In response to Finsec’s media comment, the bank stated publicly that redundancies wouldn’t be a feature of the change, a commitment they refused to make as part of the review the staff collective agreement.

Andrew Casidy said that the bank had tried many times to minimise the changes as a simple re-branding exercise. “We are very concerned that the move will have much more of an impact than just different signs and letterhead. ANZ National are an extremely profitable company, and they will have a hard time convincing New Zealanders that there is any case to cut jobs or service to customers.”

Finsec members will be engaged in a collective response to the proposed restructuring over the coming weeks, and are also currently holding report back meetings on the outcomes of the CEA review.

Big bank switch

Thousands of Australian mortgage holders have registered for the Choice Big Bank Switch, to get a better deal on their mortgage.  The consumer advocate organisation launched the switch this week ( to negotiate better bank deals using the group to gain purchasing power  – power that large companies and millionaires enjoy every day.

Christopher Zinn from Choice said the interest showed how many people wanted to get a better deal on their mortgage. “The message to banks is loud and clear that ordinary mums and dads want to get their voice heard, and they are willing to switch together in order to get a better deal.”

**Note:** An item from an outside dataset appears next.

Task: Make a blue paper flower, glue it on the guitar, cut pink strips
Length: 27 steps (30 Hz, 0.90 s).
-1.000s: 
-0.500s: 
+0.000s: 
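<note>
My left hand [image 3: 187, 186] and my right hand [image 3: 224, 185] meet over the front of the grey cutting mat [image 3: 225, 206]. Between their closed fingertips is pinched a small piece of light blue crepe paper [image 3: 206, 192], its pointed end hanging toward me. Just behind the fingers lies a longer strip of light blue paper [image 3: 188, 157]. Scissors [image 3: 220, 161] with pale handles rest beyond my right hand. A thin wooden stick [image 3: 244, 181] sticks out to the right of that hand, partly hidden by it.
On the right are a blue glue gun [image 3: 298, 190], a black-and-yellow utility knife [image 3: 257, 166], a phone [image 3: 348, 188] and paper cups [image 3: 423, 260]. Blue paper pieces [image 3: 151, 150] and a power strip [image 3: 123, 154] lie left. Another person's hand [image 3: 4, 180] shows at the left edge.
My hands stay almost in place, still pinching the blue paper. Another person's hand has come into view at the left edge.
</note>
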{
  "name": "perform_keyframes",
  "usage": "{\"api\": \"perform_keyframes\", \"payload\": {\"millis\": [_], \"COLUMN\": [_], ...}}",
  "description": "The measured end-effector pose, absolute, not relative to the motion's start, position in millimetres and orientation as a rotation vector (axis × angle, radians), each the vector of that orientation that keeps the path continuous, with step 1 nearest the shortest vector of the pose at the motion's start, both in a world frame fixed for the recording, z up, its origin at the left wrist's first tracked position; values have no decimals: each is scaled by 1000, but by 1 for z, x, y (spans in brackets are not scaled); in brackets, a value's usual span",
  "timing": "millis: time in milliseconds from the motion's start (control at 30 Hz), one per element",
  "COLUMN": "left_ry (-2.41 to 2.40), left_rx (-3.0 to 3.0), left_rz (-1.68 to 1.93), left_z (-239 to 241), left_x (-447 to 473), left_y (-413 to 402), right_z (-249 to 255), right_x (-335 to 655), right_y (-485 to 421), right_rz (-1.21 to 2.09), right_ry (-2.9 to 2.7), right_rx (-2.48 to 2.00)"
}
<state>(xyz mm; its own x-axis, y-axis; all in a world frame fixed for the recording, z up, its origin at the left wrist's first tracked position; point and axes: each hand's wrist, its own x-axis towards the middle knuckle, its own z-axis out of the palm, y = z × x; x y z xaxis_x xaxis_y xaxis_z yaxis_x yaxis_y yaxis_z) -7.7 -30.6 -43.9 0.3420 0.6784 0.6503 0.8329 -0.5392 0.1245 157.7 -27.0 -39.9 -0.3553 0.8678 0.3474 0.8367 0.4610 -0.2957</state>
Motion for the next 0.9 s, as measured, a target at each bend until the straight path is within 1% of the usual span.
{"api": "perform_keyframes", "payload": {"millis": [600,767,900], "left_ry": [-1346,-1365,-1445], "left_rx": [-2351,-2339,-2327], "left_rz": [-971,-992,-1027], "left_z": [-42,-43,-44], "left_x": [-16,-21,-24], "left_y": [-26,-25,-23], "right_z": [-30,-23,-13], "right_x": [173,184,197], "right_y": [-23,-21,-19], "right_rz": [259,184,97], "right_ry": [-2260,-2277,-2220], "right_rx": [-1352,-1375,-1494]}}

BNZ’s plan to remove staff rights

The BNZ have put forward a series of claims for bargaining that Finsec representatives say would seriously diminish the work rights of every staff member at the bank. Finsec Union Council Chair Callum Francis described the claims as aggressive, and that they seriously tilt the playing field in favour of management.

The bank’s claims include:
No restrictions on opening hours
No minimum shift span in the contact centre
Requiring staff to provide a medical certificate on the first day
of sickness
Make it harder for members to access your union
The power to alter your start/finish times by two hours without your agreement on a temporary basis
The power to send you to another workplace at any time without your agreement

Callum said that the bank can already do many of the things contained in their claims, but that they are currently required to consult with affected staff. “BNZ’s claims turn a conversation about your hours and place of work into a demand. They show no consideration for work-life balance, despite their previous position that this is a priority.”

Callum says it is essential that Finsec members at every BNZ store hold pre-negotiations meetings, which run over the next two weeks, to formulate a plan to ensure that staff retain the right to say no to unreasonable demands.  Back office and call centre meetings will be run by Finsec organisers.